‘Rough-airporting’

Getting caught in the great Christmas jam-up

This week, for the first time in my life, I found myself in the middle of a national news story—the great airport jam-up in the wake of that failed suicide-bombing attempt over Detroit.

It was early Sunday morning, Dec. 27, and my wife and son and I were in a sea of people trying to get through security at Pearson International Airport in Toronto.

We were on our way home after spending Christmas with my in-laws. We’d heard about the bomber and the heightened security measures, so we’d gotten to the airport by 4 a.m. to catch a 7:10 flight, figuring three hours would be plenty of time.

Things looked good for a while. We got our boarding passes and breezed through customs preclearance. Then we reached security and hit a wall. The lines—there were six or seven of them—snaked across a large, warehouse-like room, and they were hardly moving. After an hour, we’d advanced only a few feet. By 6:30, we were less than halfway to the checkpoint.

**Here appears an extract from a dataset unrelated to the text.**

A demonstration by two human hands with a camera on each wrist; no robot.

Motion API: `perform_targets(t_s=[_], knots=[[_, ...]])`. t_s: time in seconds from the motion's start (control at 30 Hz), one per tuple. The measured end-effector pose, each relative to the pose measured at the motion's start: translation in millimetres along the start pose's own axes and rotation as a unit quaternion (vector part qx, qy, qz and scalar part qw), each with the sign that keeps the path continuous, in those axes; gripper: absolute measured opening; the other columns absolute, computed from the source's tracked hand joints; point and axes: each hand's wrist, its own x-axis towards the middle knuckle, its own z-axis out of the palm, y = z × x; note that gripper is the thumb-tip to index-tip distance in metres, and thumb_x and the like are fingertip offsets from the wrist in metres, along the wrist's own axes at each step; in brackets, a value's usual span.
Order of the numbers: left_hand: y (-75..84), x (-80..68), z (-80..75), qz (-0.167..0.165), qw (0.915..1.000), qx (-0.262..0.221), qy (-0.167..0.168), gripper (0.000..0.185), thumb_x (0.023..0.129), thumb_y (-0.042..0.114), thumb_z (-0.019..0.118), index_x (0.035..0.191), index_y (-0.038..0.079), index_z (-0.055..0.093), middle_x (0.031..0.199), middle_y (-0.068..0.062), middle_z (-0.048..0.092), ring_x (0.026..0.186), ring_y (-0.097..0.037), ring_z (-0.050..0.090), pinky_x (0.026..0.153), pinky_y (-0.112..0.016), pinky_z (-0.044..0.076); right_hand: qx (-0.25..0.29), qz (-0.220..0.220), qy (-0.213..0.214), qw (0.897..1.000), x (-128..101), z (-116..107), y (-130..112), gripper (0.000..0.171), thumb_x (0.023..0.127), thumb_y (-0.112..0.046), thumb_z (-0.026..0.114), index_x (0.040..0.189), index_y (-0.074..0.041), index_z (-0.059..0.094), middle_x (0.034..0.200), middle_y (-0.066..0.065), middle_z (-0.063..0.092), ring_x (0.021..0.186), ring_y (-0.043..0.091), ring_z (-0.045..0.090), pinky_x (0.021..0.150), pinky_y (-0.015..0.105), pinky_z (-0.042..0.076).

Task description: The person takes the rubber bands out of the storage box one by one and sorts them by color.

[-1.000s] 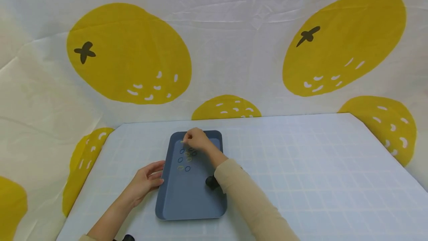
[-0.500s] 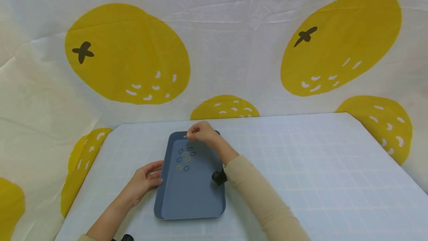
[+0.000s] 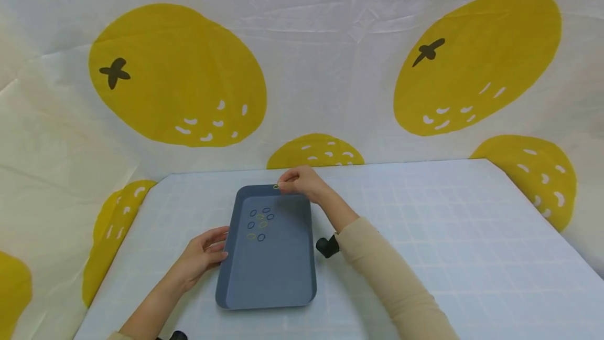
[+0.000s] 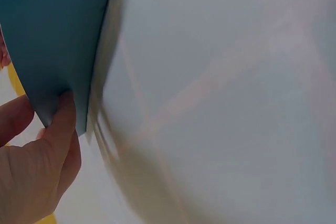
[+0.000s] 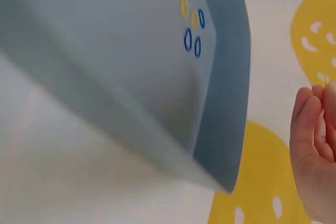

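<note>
Pinching a yellow band [image 3: 276, 187], right hand [image 3: 302, 182] hovers above tray [image 3: 269, 277].

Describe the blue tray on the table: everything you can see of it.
The tray is a slate-blue rectangle with rounded corners and a low raised rim, matte, plastic by the look of it. It lies flat on the white gridded table, long side running away from the person. Small blue and yellow rings lie loose in its far half; the near half is bare. The left hand touches its left rim. The right hand is over its far edge, pinching a yellow ring.
</note>
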Motion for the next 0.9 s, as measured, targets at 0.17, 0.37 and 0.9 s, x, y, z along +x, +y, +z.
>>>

The room had no restrooms, no water fountains, and nowhere to sit except the floor. We couldn’t move forward, and we couldn’t go back. I felt like a character in Sartre’s play No Exit.

The Canadian family in front of us—mom, dad and four boys—was on its way to Disney World for a post-Christmas vacation. The boys were getting antsy. “Hey, guys, no roughhousing,” the father said.

“You mean ‘rough-airporting,’ don’t you?” one of the boys replied.

Rough-airporting, indeed.

Finally, at about 7:30, we reached the checkpoint. Every carry-on bag was being scanned and then sifted through by an agent. Every passenger was being hand-frisked. I watched as a mother held out her baby to be searched.

Despite the lines and the palpable anxiety felt by hundreds of people—some of them quite elderly—exhausted after being on their feet for three hours and fearful of missing their flights, the Transportation Security Administration agents were stunningly casual about the whole thing, moving slowly and grumbling about having to do the searches. “This is harder on us than it is on you,” one TSA woman said loudly.

Finally we made it through. Our plane, which had been held, flew out of Toronto at about 8:30. It had been booked solid but was only one-third full, which meant that two-thirds of its ticket holders missed their flights.

We were among the lucky ones. According to news reports the next day, some passengers waited as long as nine hours to board.

During the flight we were told that for the last hour we’d have to stay seated, so if we needed to pee, do it now. And we were told we had to keep our hands in our laps and visible during this time. Our flight attendant was apologetic, saying the rule seemed “kinda juvenile, but we’ve been told to implement it.”

What’s next, I wondered, body-cavity searches?

Postscript: US Airways lost our luggage. We’re still waiting for it to arrive.